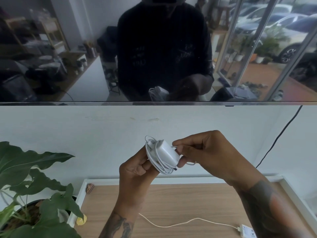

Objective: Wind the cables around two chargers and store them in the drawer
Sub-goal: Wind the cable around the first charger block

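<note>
A white square charger [165,150] is held up in front of the wall, with its white cable [160,166] coiled around it in several loops. My left hand [137,170] grips the charger and coil from below left. My right hand [200,150] pinches the cable's end at the charger's right side. A second white charger [247,232] lies on the wooden tabletop [180,203] at the lower right. Its cable [180,224] trails loose to the left across the wood. No drawer shows in this view.
A potted plant [30,186] with large green leaves fills the lower left. A dark TV screen [68,48] hangs on the wall above and mirrors the room. A black cable [277,140] runs down the wall at right. A small brown object [90,188] sits at the table's back left corner.
</note>
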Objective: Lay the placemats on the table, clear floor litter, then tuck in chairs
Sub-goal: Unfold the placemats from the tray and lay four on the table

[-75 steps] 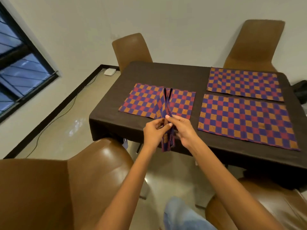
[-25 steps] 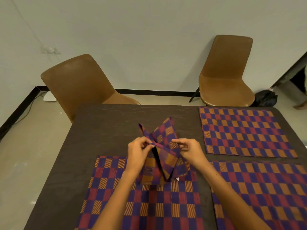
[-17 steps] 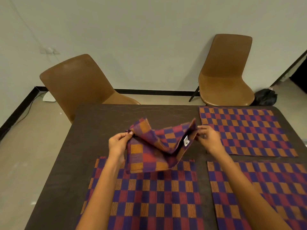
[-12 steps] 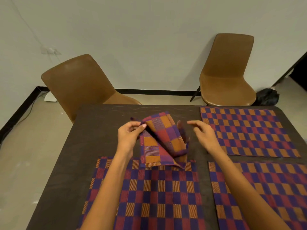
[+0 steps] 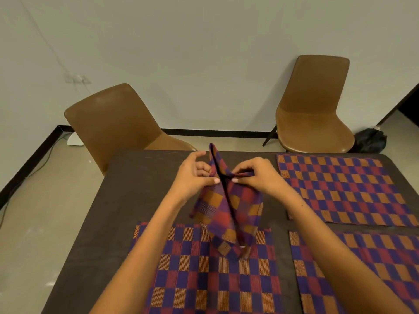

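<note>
A folded checkered placemat (image 5: 229,211), purple, red and orange, hangs above the dark brown table (image 5: 127,200). My left hand (image 5: 192,175) pinches its left upper edge and my right hand (image 5: 258,175) pinches its right upper edge, the thumbs almost meeting. Its lower corner dangles over a placemat lying flat at the near left (image 5: 204,275). Two more flat placemats lie at the far right (image 5: 340,186) and the near right (image 5: 367,264). The far left quarter of the table is bare.
One brown chair (image 5: 113,123) stands at the table's far left corner, turned at an angle. Another brown chair (image 5: 313,105) stands back against the wall at the far right. A black bag (image 5: 369,140) lies on the floor beside it. A white box (image 5: 74,139) and cables sit by the left wall.
My right hand, open half a second ago, has closed on the placemat again. Both hands have come together at its top edge, and the cloth now hangs lower and folded narrow.
</note>
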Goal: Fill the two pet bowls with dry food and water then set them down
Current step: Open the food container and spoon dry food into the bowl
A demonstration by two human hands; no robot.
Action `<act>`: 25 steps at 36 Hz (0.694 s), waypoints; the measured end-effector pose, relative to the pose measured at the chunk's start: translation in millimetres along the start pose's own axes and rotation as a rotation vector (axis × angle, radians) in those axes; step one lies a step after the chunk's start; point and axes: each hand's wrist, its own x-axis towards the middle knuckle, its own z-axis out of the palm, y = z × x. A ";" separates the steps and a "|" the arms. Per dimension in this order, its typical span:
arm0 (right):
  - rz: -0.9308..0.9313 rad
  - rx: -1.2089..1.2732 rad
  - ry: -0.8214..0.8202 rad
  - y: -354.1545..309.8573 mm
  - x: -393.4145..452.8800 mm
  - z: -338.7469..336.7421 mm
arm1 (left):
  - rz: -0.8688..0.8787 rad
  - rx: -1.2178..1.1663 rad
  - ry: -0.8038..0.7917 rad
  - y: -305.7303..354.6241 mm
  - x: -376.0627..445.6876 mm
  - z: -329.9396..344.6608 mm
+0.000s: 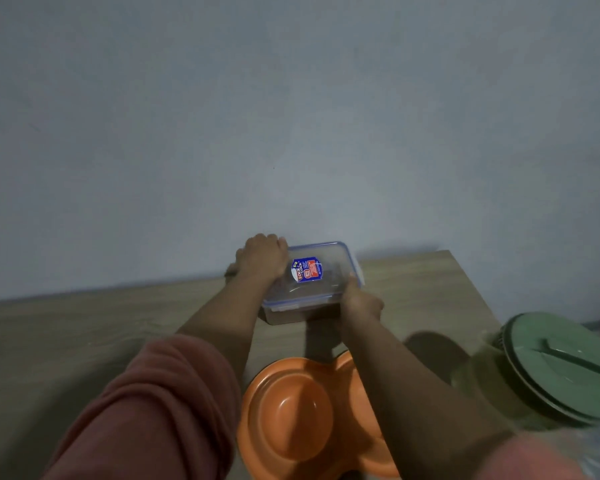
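Box (312,282): clear plastic, rectangular, with a blue-rimmed lid on which a blue and red label is seen. Brown contents are seen through the near wall. It is set at the far edge of the surface (84,327), close to the wall (291,116), and is held at both ends.

Left hand (262,258): laid on the far left corner of the box lid, fingers curled over the edge. The fingertips are hidden behind the box.

Right hand (359,299): clamped on the near right corner of the box, fingers curled around the lid edge.

Bowls (291,414): two orange wells joined in one moulded piece, placed on the surface nearest the camera, between the two forearms. The left well is seen whole and nothing is seen in it; the right well is largely covered by the right forearm, so its contents cannot be told.

Jug (565,368): a clear container with a green round lid, stood at the right end of the surface, just beside the bowls and apart from the box. The body is blurred, and whether water is held in it cannot be told.

Sleeves (153,410): pink, pushed up above both forearms.

Surface: light wood grain, run along a plain grey wall.
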 end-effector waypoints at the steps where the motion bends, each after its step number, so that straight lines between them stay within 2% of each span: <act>1: 0.019 0.058 -0.023 6.0 -4.5 0.3 | 0.060 0.039 -0.051 5.2 3.0 0.7; 4: 0.049 0.177 -0.085 15.4 -12.3 3.8 | 0.175 0.090 -0.158 16.2 13.9 8.2; 11: 0.073 0.375 -0.191 17.3 -27.2 5.6 | 0.254 0.170 -0.216 43.8 23.7 11.5; 17: 0.057 0.419 -0.195 17.1 -29.5 1.4 | 0.341 0.378 -0.192 47.2 23.3 16.6; 25: 0.013 0.379 -0.152 22.0 -29.4 2.0 | 0.379 0.409 -0.273 49.8 26.7 14.6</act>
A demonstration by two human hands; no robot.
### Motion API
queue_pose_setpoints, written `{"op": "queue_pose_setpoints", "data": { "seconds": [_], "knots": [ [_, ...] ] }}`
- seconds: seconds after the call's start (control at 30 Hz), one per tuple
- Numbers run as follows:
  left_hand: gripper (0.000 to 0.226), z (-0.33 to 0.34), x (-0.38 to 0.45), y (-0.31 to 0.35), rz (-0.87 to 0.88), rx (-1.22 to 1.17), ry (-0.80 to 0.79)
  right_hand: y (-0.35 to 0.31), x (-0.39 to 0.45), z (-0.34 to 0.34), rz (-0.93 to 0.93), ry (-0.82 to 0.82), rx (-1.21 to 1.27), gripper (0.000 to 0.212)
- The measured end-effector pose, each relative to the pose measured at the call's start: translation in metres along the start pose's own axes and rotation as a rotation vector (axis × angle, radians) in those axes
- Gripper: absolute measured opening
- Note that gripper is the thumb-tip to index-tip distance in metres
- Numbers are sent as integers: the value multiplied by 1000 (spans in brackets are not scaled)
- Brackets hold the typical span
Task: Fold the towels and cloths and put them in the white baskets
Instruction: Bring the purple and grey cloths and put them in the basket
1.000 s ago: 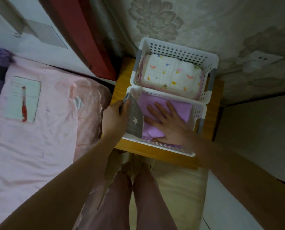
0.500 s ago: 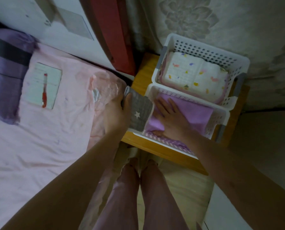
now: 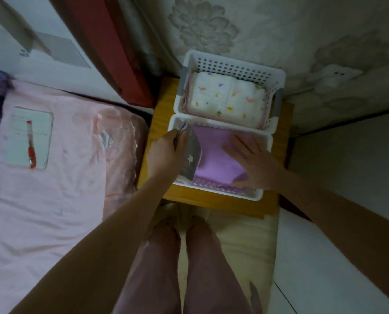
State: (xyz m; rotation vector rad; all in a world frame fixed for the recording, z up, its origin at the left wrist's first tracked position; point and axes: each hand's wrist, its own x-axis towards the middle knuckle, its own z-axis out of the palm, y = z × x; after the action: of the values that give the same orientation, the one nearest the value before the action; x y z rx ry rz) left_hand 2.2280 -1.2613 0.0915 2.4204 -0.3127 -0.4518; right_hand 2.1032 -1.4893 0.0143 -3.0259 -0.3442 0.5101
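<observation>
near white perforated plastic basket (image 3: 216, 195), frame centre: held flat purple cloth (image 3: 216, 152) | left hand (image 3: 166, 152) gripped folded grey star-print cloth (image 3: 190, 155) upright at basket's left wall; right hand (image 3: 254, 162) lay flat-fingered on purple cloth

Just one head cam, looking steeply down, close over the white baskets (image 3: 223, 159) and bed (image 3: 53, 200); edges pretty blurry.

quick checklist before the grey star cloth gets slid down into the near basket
1. Left hand grips the grey star cloth: ok.
2. Cloth stays folded, on edge: ok.
3. Right hand presses the purple towel aside: ok.
4. Gap at the near basket left wall wide enough: cannot tell.
5. Far basket already holds the white printed cloth: ok.
</observation>
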Motion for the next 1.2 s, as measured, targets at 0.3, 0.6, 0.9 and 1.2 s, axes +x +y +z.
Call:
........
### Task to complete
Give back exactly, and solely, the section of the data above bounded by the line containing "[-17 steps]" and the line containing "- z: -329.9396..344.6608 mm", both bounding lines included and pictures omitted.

### Written reply
[-17 steps] 
[-12 steps] 
[+0 steps] 

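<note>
A folded checkered placemat (image 5: 229,211), purple, red and orange, hangs above the dark brown table (image 5: 127,200). My left hand (image 5: 192,175) pinches its left upper edge and my right hand (image 5: 258,175) pinches its right upper edge, the thumbs almost meeting. Its lower corner dangles over a placemat lying flat at the near left (image 5: 204,275). Two more flat placemats lie at the far right (image 5: 340,186) and the near right (image 5: 367,264). The far left quarter of the table is bare.
One brown chair (image 5: 113,123) stands at the table's far left corner, turned at an angle. Another brown chair (image 5: 313,105) stands back against the wall at the far right. A black bag (image 5: 369,140) lies on the floor beside it. A white box (image 5: 74,139) and cables sit by the left wall.
My right hand, open half a second ago, has closed on the placemat again. Both hands have come together at its top edge, and the cloth now hangs lower and folded narrow.
</note>
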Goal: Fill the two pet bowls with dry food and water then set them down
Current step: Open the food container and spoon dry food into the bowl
A demonstration by two human hands; no robot.
Action `<act>`: 25 steps at 36 Hz (0.694 s), waypoints; the measured end-effector pose, relative to the pose measured at the chunk's start: translation in millimetres along the start pose's own axes and rotation as a rotation vector (axis × angle, radians) in those axes; step one lies a step after the chunk's start; point and axes: each hand's wrist, its own x-axis towards the middle knuckle, its own z-axis out of the palm, y = z × x. A ";" separates the steps and a "|" the arms. Per dimension in this order, its typical span:
arm0 (right):
  - rz: -0.9308..0.9313 rad
  - rx: -1.2089..1.2732 rad
  - ry: -0.8214..0.8202 rad
  - y: -354.1545..309.8573 mm
  - x: -393.4145..452.8800 mm
  - z: -338.7469..336.7421 mm
arm1 (left):
  - rz: -0.8688..0.8787 rad
  - rx: -1.2178..1.1663 rad
  - ry: -0.8038..0.7917 rad
  - y: -305.7303..354.6241 mm
  - x: -376.0627..445.6876 mm
  - z: -329.9396..344.6608 mm

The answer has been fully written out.